Open Source Matters: 6 Source Code Search Engines You Can Use For Programming Projects
The Open source movement is playing a remarkable role in pushing technology and making it available to all. The success of Linux is also an example how open source can translate into a successful business model. Open source is pretty much mainstream now and in the coming years, it could have a major footprint across cutting edge educational technology and aerospace (think DIY drones).
Open source projects need all the help they can get. If not with funding, then with volunteers contributing to open source programming and free tools they can brandish. Search engines tuned with algorithms to find source code for programming projects are among the tools for the kit bag. While reusing code is a much debated topic in higher circles, they could be of help to beginner programmers and those trying to work their way through a coding logjam by cross-referencing their code. Here are six:
Ohloh Code says it is one of the largest and more comprehensive code search engines with more than 10+ billion lines of code indexed and updated FOSS software directories. We did give it a mention when Danny showed us how to enhance our coding skills by contributing to an Open source project. Ohloh is the upgraded face of Koders.com and is also freely available and freely editable by its community. It indexes all text files for search and has syntax highlighting support for 43 programming languages.
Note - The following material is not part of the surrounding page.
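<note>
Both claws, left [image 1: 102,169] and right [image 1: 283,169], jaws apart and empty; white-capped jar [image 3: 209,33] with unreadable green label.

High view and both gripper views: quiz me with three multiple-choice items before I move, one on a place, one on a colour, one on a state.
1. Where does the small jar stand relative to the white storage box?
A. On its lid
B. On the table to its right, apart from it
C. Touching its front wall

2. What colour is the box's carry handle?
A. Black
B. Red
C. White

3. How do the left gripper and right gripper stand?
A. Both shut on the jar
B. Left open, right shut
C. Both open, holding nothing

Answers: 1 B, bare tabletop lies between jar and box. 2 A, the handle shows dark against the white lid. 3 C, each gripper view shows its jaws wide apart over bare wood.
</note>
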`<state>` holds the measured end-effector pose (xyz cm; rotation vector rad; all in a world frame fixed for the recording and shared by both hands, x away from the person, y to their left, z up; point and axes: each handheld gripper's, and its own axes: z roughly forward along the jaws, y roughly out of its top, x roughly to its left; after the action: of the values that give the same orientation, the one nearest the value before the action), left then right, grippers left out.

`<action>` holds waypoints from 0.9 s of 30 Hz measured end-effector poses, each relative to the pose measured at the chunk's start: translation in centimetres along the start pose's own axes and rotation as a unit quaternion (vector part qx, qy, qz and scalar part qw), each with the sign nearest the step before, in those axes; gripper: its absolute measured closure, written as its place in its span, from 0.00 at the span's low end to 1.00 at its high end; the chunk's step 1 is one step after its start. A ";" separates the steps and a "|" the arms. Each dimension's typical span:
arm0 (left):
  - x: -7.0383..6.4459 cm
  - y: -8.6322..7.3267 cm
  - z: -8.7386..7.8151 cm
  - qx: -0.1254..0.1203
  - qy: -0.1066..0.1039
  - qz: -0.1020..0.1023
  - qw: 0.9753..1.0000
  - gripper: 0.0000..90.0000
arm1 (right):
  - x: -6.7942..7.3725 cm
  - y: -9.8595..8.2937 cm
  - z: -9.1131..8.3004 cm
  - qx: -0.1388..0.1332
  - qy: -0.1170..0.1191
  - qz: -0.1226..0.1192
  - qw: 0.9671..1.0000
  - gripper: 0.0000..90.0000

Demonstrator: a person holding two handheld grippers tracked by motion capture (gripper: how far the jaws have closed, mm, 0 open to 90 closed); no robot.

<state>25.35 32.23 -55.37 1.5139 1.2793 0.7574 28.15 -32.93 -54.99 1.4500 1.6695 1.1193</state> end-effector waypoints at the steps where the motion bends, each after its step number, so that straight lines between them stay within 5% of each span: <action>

The search query syntax supported by the service gives you the flexibility to search for different code classes. The search engine presently does not support regular expressions.
Krugle is an open source search portal which taps into open source search repositories like Apache, JavaDocs, and SourceForge among others. You can search for code in C++, Java, Perl, Python, SQL, Ruby, XML, HTML etc. It is powered by OpenSearch. Krugle also has an advanced search feature that can help you narrow down to the right APIs, libraries, sample code or documentation. From the results page, you can browse to the project developed with the code.
SearchCode sifts through 16 billion lines of open source code from code repositories like GitHub, BitBucket, CodePlex, SourceForge, Fedora and more. The code and documentation search engine is maintained by a single developer. You can use filters like file extensions, specific repo name and URL, regular expressions, and special characters. Specific examples and documentation search support is listed on the Examples page.
You can also search for documentation; you can do a comparative search to visualize on how many domains a term appears; and you can do a competitor analysis by checking which websites have their code. NerdyData has a free basic plan which lets you do 200 credit searches. Each search feature has a credit score attached to it. You can check out the three pricing plans and try it out with the free features first.
Google and other search engines aren’t that good when it comes to searching with special symbols. Google for instance, strips away many punctuation marks and special symbols, if not all. Google does recognize some and here’s a list which you can refer to. So, searching with regular search engines might not return the desired output if you are searching for variable or error codes with special characters. Symbol Hound is an alternative search engine that can help here.
Merobase is a different kind of search engine that helps you search and locate software components. Merobase does search for source code, but it also – and more importantly – can search for software components which are the discrete building blocks of software. It is a module that packages a set of functions. Component-Based Development (CBD) involves the creation of software from pre-written components. Merobase can search for interfaces with simple text based queries. You can also search with function-based, object-oriented, name-based, and test-driven queries. This abstract search method is a highlight of this engine. Merobase searches for components written in Java, C++, and C Sharp.
Are these the only six search engines for seeking out open source code? Well, they do seem to be the best. But if I have missed a blinder somewhere, do let us know in the comments. Searching for reputable source code on the web is one way of learning how to program well. Strange as it may sound, source code references could also be a social handshake with the person who created the code in the first place. The open source community thrives on collaboration. Do you find these alternative search engines useful or would you search within a particular code repository like Google Code, GitHub, or any platform specific repository only?